Mesajımı büyük ihtimalle araba kullandığı için cevapsız bıraktı.
Kısa bir süre sonra koraydan gelen aramayla telefonuma baktım telefonu açmaya tenezzül etmeden beyaz topuklu ayakkabılarımı giyip çıktım.

Bahçeye çıktığımda Korayın siyah bmw marka aracını gördüğümde on kapıyı açarak bindim bir kaç dakika araba ilerlemedi. Korayın bakışlarını üzerimde hissedebiliyordum, bense koraya bakmamayı tercih etmiştim.
Arabayı çalıştırdığında anî bir kalkış yaşadık fazlasıyla hızlı kullanıyordu.
"Bir daha hicbir aramamı red etme"

"Açıp açmamak benim kararım koray."

"Sonucları ağır olur yağmur."
Sustum... ne o konuştu ne de ben yol boyunca sadece sustuk...

    Lida'dan
Sabah erken kalkıp siyah mini saten elbisemi giydim sarı saçlarımın bir yanını kulağımın arkasına atarak sabitledim kalan saçlarımı maşa  yaptım ve makyajıma geçtim. Gözlerimi öne çıkaran bir makyaj yaptım kırmızı rujumla da tamamladım.
Abim dünden beri bana gerekli bilgilendirmeleri yapıyordu sabah 8.25 gibi evden cıktı yağmuru almaya gidecekti bende hazırlığımı bitirdikten sonra hızlıca  sevdiğim adamı aradım.

🖤:
Cilveli bir ses tonuyla "alooo sevgilimm"

"Efendim sevgilim"

"Napiyosun özlemedin mi benii"

"Özledim sevgilim de sabah sabah ne oldu da bu kadar heycanlı konuşuyorsun."

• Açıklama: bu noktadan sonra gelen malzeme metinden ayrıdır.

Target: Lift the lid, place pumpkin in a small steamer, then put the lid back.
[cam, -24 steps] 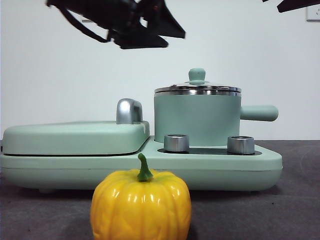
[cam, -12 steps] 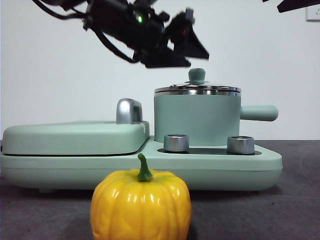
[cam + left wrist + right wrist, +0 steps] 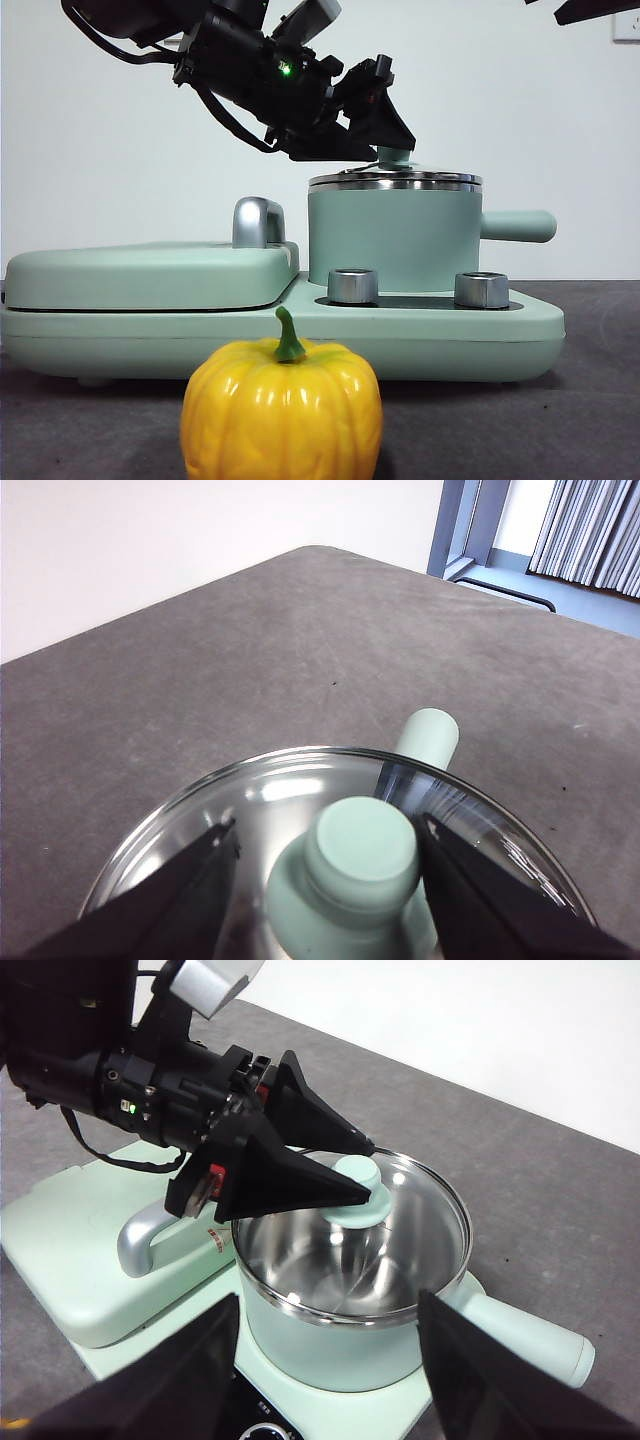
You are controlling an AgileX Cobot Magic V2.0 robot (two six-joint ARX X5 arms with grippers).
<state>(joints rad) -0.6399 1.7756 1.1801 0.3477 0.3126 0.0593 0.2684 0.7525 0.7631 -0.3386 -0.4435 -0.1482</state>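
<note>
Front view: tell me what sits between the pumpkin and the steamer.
In the front view, the appliance base's front edge and two silver knobs lie between the pumpkin and the steamer. The left gripper is at the lid.

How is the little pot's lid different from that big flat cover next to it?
The lid is round clear glass with a steel rim and a mint knob; the cover is wide, flat, opaque mint. The cover has a chrome handle. The left gripper straddles the lid's knob, jaws open; nothing touches the cover. Both are shut.
</note>
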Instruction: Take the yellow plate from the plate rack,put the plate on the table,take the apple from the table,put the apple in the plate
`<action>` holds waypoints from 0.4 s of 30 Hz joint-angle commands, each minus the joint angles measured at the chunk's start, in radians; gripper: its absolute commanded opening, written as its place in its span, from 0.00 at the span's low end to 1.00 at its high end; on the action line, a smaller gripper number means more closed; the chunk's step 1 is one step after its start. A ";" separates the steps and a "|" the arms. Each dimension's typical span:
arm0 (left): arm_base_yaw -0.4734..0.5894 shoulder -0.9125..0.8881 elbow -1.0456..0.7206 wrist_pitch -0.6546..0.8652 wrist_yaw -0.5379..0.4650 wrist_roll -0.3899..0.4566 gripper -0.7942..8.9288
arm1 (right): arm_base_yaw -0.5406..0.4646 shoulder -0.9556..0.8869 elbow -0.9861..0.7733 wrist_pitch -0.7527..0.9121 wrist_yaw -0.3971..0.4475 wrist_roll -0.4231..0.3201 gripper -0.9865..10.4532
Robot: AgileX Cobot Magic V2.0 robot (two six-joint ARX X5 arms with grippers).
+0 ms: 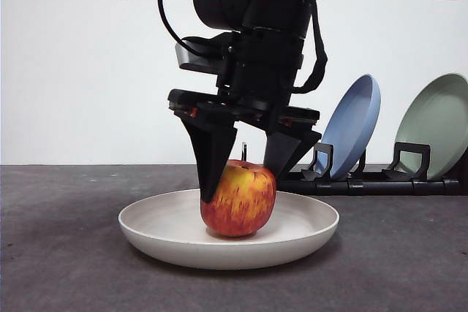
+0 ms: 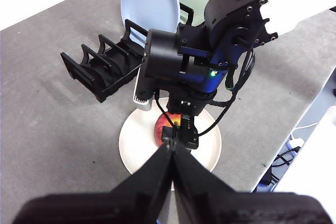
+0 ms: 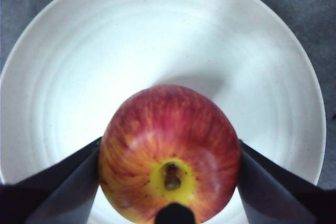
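The red and yellow apple [image 1: 238, 199] rests in the middle of the cream plate [image 1: 219, 255], which lies flat on the grey table [image 1: 58, 253]. My right gripper [image 1: 241, 180] comes down from above, its jaws against both sides of the apple. The right wrist view shows the apple [image 3: 170, 150] between the jaws over the plate [image 3: 105, 51]. My left gripper [image 2: 172, 148] is shut and empty, high above the table, looking down on the right arm, the plate [image 2: 136, 142] and the apple [image 2: 161, 128].
The black plate rack [image 1: 365, 184] stands behind the plate at the right, holding a blue plate [image 1: 355, 126] and a pale green plate [image 1: 439, 122] upright. In the left wrist view the rack [image 2: 100, 72] has free slots at its near end.
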 commanded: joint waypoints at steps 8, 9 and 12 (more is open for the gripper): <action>0.003 -0.003 0.000 0.002 0.004 -0.002 0.07 | 0.001 0.015 -0.007 -0.034 0.003 0.012 0.38; 0.003 -0.003 0.000 0.001 0.004 -0.002 0.07 | 0.001 0.015 -0.007 -0.034 0.003 0.012 0.48; 0.003 -0.003 0.000 -0.007 0.004 -0.002 0.07 | 0.001 0.015 -0.007 -0.037 0.003 0.015 0.53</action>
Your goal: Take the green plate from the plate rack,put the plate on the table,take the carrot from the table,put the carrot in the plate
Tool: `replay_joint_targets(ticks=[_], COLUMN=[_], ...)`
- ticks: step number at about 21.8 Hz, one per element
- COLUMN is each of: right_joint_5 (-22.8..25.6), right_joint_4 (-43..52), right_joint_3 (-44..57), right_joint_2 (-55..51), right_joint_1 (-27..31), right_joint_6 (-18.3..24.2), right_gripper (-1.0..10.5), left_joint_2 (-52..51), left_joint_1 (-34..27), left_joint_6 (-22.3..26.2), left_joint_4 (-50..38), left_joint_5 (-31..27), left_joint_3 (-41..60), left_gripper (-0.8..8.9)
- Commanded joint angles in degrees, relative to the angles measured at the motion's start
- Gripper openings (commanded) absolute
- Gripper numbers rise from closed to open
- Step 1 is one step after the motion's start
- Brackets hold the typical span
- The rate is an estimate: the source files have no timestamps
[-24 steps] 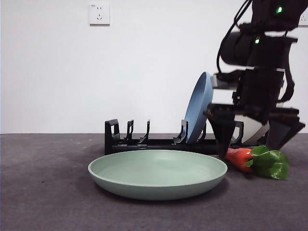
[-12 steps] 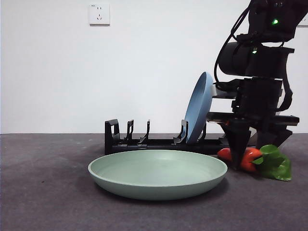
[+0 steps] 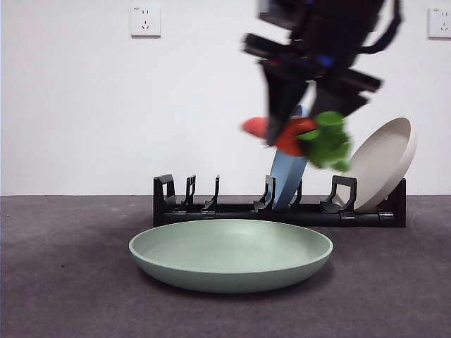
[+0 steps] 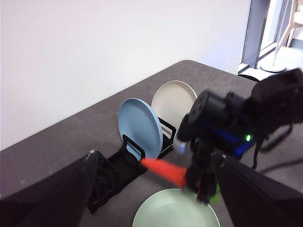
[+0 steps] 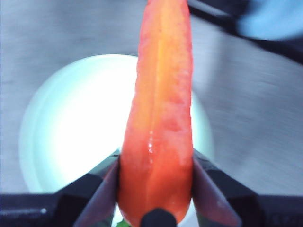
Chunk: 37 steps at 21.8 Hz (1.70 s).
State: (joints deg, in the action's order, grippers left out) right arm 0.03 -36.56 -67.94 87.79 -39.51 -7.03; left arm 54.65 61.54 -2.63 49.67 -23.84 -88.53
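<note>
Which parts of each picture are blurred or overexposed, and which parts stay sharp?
Front view: the right gripper and the carrot are motion-blurred; the green plate and plate rack are sharp. Right wrist view: the plate glares almost white and the table is streaked. Left wrist view: the other arm is slightly soft.

A stubby orange-red toy carrot (image 3: 285, 135) with bright green crinkled leaves; a pale sage-green round plate (image 3: 230, 253); a low black plastic rack (image 3: 278, 210); a dark grey mottled table (image 3: 63, 282).
</note>
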Motion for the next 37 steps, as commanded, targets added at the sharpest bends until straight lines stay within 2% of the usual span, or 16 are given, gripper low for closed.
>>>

"Açılış var ya aşkım ona hazırlandım."

"Hmm nerde bu davet."

"Karaann bak zaten abim le aran iyi değil sakın birşey yapma zaten yağmuru almaya gitti fırsat buldum aradım hemen."

"Tamam yavrum da işte seni görürüm uzaktan diye sordum."

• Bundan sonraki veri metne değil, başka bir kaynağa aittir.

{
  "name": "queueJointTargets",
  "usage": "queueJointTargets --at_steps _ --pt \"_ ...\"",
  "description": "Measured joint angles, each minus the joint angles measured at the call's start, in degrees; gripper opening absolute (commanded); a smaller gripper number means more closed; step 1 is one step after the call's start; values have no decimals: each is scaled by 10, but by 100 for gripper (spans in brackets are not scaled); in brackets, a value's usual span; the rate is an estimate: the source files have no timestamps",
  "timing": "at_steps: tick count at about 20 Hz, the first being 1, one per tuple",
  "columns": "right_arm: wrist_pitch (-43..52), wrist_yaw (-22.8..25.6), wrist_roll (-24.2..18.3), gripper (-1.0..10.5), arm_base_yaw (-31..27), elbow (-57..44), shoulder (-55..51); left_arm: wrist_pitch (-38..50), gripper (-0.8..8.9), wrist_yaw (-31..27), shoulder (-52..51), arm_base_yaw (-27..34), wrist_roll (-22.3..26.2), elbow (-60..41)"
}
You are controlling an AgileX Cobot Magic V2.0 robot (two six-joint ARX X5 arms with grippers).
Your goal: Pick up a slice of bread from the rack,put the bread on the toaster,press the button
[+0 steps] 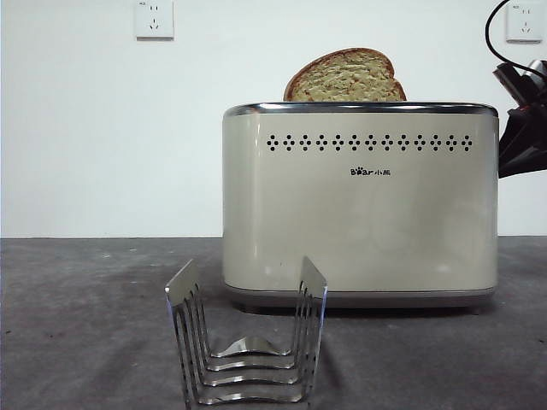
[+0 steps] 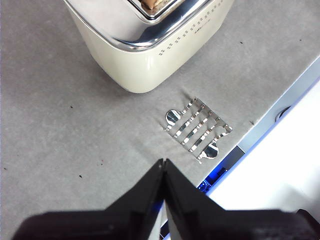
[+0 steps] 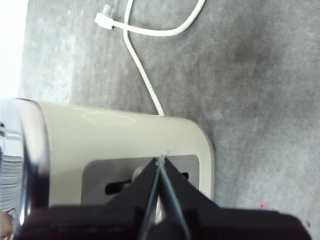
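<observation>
Bread slice (image 1: 346,77) sits in the toaster (image 1: 359,222) (rack (image 1: 246,342) empty); right gripper (image 3: 160,159), jaws pressed together, looks lined up to press the side lever next.

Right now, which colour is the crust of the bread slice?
Dark brown, around a speckled tan-greenish face; the slice of bread shows best in the front view.

One toaster (image 1: 359,205), cream w/ chrome rim. One slice of bread (image 1: 345,77) sticking up from its top. One steel rack (image 1: 246,342) w/ no bread in it, on one grey tabletop (image 1: 85,325). Two wall sockets (image 1: 154,19) behind. One white power cord (image 3: 145,75). Two end effectors: left end effector (image 2: 163,162), right end effector (image 3: 160,160)
</observation>
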Motion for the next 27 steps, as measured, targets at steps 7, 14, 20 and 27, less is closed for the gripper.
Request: queueJointTargets --at_steps 7,14,20,27 --pt "-3 7 -8 -7 2 1 0 0 -8 0 0 0 0 0" --pt "13 15 -6 -7 5 -1 -15 0 -8 0 0 0 0 0" --pt "-12 4 0 -8 -11 -2 -62 0 -8 0 0 0 0 0" --pt "-49 11 -5 -8 -7 -2 -63 0 -8 0 0 0 0 0"
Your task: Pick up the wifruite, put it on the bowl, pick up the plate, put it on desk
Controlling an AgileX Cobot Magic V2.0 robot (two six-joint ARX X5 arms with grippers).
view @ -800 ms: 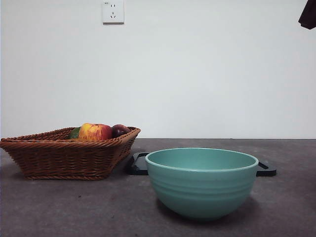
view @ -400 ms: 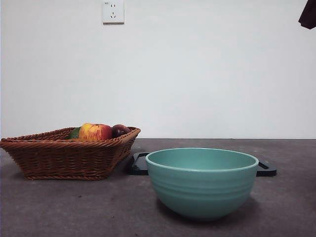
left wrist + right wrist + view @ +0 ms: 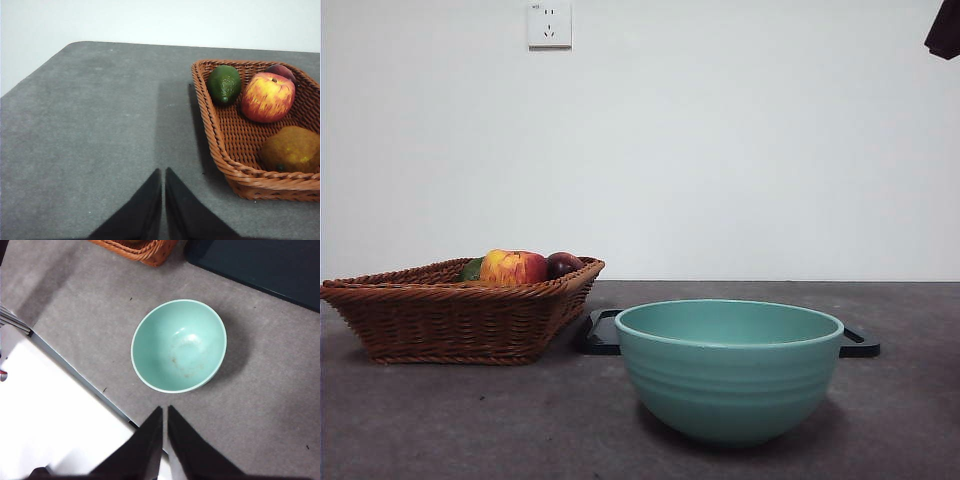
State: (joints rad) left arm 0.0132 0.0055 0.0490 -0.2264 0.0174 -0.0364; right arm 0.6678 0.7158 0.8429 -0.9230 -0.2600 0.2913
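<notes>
The wifruite [image 3: 291, 149], brown and fuzzy, lies in the near corner of a wicker basket [image 3: 215, 125]; in the front view the basket wall hides it. The empty mint-teal bowl [image 3: 728, 368] [image 3: 178, 345] stands on the desk [image 3: 460, 420]. Behind the bowl lies the plate [image 3: 600, 333] [image 3: 260, 265], a flat dark tray. My left gripper [image 3: 163, 172] hovers shut above bare desk beside the basket. My right gripper [image 3: 164, 410] hangs shut high over the desk's edge, near the bowl. Neither gripper holds anything.
The basket [image 3: 460, 315] also holds a red-yellow apple [image 3: 267, 96], a green avocado [image 3: 224, 84] and a dark purple fruit [image 3: 281, 70]. A black arm tip [image 3: 945, 30] shows at the front view's top right corner. A wall socket [image 3: 549, 24] sits on the white wall.
</notes>
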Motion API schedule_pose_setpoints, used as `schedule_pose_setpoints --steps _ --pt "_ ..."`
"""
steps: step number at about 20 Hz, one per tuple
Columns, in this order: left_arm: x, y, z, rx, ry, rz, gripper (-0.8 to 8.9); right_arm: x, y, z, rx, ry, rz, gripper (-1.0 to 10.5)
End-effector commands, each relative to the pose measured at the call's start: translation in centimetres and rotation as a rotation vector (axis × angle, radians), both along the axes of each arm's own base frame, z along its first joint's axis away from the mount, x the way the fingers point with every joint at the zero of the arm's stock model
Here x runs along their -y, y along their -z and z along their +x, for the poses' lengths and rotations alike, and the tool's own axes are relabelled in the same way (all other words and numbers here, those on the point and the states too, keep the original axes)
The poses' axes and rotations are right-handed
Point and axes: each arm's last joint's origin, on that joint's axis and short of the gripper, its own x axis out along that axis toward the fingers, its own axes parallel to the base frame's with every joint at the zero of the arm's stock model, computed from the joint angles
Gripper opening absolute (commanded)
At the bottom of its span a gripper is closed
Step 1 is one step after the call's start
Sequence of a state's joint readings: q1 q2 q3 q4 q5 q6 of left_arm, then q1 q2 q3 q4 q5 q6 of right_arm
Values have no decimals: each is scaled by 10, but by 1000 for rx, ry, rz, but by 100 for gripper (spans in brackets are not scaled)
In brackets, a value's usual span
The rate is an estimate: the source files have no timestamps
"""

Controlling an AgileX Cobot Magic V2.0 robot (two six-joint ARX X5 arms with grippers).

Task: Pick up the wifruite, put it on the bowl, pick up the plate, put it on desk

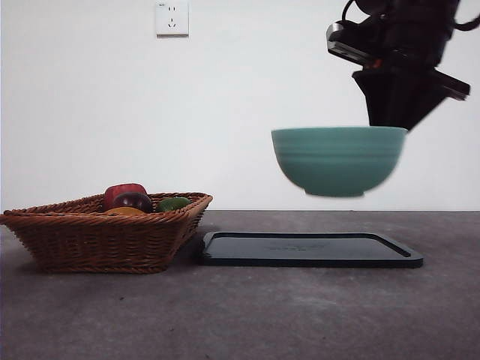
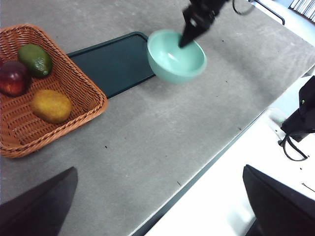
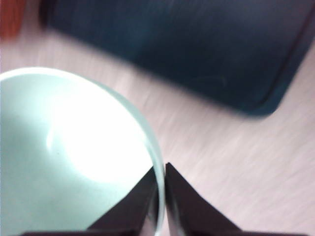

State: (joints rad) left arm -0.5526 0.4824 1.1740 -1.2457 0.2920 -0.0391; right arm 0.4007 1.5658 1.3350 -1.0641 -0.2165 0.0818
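My right gripper [image 1: 396, 120] is shut on the rim of the teal bowl [image 1: 337, 160] and holds it in the air above the dark plate [image 1: 309, 248]. The bowl is empty in the left wrist view [image 2: 176, 55] and in the right wrist view [image 3: 69, 162], where the jaws pinch its rim. The orange-brown wifruite [image 2: 50, 105] lies in the wicker basket [image 2: 83, 93], seen also in the front view [image 1: 124, 211]. My left gripper [image 2: 157, 206] is open, high above the desk [image 2: 162, 142] near its front edge, and empty.
The basket [image 1: 105, 236] stands at the left and also holds a red apple [image 1: 122, 191], a dark purple-red fruit [image 2: 12, 77] and a green avocado [image 2: 35, 60]. The dark plate [image 2: 110, 64] lies flat beside it. A wall socket [image 1: 172, 18] is on the back wall.
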Motion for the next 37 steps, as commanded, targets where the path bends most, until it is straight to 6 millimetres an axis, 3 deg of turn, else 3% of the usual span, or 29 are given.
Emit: schedule_pose_setpoints --steps 1,8,17,25,29,31,37 --pt "0 -3 0 16 10 -12 657 -8 8 -16 -10 -62 24 11" --pt "0 -3 0 16 10 -11 657 -27 54 -43 -76 -126 21 11" --pt "0 -3 0 16 10 -12 657 -24 95 -54 -83 -111 25 12" --pt "0 -3 0 16 10 -11 657 -26 94 -51 -43 -107 47 19" --pt "0 -3 0 16 10 -11 657 -25 91 -52 -37 -107 50 322" --pt "0 -3 0 16 10 -11 657 -22 82 -55 -22 -108 57 443" --pt "0 -3 0 17 11 -11 657 -3 26 -86 139 -107 135 531"
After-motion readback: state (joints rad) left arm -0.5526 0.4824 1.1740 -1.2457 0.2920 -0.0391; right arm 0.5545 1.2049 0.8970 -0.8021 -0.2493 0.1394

"Merkezde eska güzellik salonunun karşısında gelecekmisiin."

"Seni görmek için gelmeye çalışırım sevgilim. Kapatmam lazım şimdi."

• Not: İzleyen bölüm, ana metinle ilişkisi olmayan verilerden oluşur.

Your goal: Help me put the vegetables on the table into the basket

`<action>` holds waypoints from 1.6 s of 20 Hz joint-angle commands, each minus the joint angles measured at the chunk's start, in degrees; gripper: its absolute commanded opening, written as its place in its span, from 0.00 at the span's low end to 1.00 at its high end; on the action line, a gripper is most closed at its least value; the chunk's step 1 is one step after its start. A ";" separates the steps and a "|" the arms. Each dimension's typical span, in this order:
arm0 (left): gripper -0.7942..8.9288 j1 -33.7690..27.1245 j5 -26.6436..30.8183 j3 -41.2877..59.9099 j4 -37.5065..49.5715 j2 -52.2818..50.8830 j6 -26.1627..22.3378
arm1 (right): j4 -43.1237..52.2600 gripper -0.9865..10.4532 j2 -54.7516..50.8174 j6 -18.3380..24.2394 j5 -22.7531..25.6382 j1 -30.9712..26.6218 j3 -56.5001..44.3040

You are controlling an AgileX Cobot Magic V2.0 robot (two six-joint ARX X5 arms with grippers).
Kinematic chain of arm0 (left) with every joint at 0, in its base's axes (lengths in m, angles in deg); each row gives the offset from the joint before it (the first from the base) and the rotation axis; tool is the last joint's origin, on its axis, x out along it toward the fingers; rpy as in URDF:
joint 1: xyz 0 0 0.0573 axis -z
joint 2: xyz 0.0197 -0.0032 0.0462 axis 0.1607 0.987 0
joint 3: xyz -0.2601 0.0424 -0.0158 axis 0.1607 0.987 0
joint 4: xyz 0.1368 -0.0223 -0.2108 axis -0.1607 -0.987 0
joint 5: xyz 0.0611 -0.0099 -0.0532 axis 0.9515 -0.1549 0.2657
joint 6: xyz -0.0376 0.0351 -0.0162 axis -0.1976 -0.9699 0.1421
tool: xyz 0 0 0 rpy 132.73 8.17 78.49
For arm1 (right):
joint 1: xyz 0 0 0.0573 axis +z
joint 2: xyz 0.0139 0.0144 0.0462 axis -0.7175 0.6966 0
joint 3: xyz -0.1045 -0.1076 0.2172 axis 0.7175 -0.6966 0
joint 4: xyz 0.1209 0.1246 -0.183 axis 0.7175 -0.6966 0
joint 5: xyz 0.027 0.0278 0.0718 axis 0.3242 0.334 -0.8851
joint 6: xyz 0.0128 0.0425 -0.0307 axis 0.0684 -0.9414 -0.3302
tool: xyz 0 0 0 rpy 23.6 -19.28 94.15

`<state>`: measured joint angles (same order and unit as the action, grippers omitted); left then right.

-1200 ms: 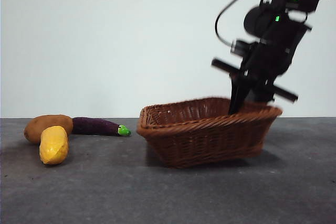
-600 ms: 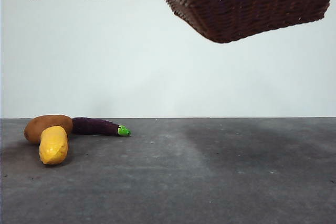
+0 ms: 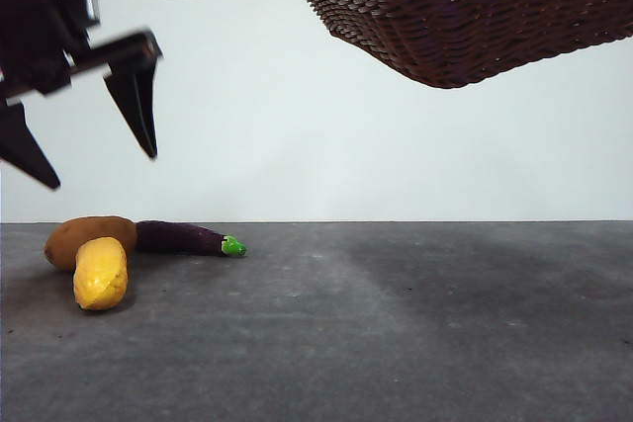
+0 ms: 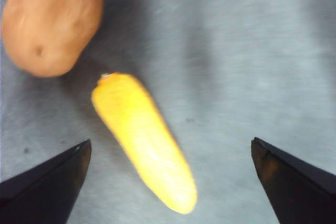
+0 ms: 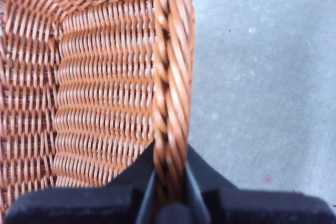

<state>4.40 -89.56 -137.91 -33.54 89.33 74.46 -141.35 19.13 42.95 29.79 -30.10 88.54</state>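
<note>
From the front I see the basket [image 3: 465, 17] held high and tilted, while potato [image 3: 87, 239], yellow vegetable [image 3: 100, 274] and eggplant [image 3: 183, 238] lie on the table [image 3: 396, 323], so nothing is loaded yet. My left gripper [image 4: 168, 166] hangs spread wide above the yellow one. My right gripper [image 5: 170, 182] pinches the basket's rim.

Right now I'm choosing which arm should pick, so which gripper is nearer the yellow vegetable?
Left. The left gripper hangs open just above the yellow vegetable; the right gripper is shut on the basket rim, held high across the table.
</note>
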 commanded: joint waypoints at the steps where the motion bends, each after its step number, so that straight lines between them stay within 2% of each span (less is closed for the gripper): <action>1: 0.79 0.55 3.69 0.11 0.98 3.23 1.84 | 0.94 0.08 -0.15 0.28 -0.74 0.04 0.44; 10: 0.79 0.70 5.81 0.09 3.02 10.38 6.27 | 1.38 0.08 -0.15 1.57 -2.12 0.04 0.44; 19: 0.78 1.70 6.62 0.09 3.58 15.47 6.95 | 1.31 0.08 -0.13 2.36 -2.14 0.04 0.44; 20: 0.71 1.77 6.62 0.09 3.87 15.61 7.26 | 1.25 0.08 -0.13 2.62 -2.14 0.04 0.44; 22: 0.51 1.77 6.54 0.09 4.46 15.61 7.41 | 1.05 0.08 -0.13 2.67 -2.12 0.04 0.44; 26: 0.17 1.88 5.95 0.09 4.33 15.61 7.39 | 0.94 0.08 -0.13 2.78 -2.12 0.04 0.44; 29: 0.07 1.95 3.10 0.09 4.33 15.61 7.37 | 0.72 0.08 -0.11 2.78 -2.12 0.04 0.44; 32: 0.07 2.16 2.99 0.09 3.87 15.61 7.34 | 0.31 0.08 -0.11 2.80 -2.12 0.04 0.44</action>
<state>6.32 -86.59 -138.07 -29.61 104.17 81.52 -141.86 19.13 45.97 28.30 -30.10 88.54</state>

"Tamam sevgilim görüşürüz."

Telefon kapandığında heyecandan ölecek  gibi hissettim sevdiğim adamı uzun zaman sonra görecektim. Karanın benim için yeri hep ayrıydı. Aslında abimle de çok iyiydi araları ama son olaydan sonra kimse eskisi gibi olamadı. Elbiseme uygun tupuklularımı giyip evden çıktım dışarda beni bekleyen araca binip açılışa gitmek için yola koyulduk.

     Yağmur' dan
Açılışa yaklaşıyorduk etrafta afişler tek tuk balonlar vardı bir zaman sonra mekanı görmüştüm koray mekanın önünde durduğunda bize doğru gelen gazeteciler arabanın etrafını sarmıştı flaşlar patlıyordu insanlar resmen arabanın üzerine çıkmıştı.

"Bunlar bizi beraber çekmeyecekler değil mi?"

"Sen sadece olabildiğince gülümse yağmur onlar çekse bile ben başına yayılmadan toplatırım."

"Tehditle getirildiğim yerde mi gülümseyeceğim komik olma."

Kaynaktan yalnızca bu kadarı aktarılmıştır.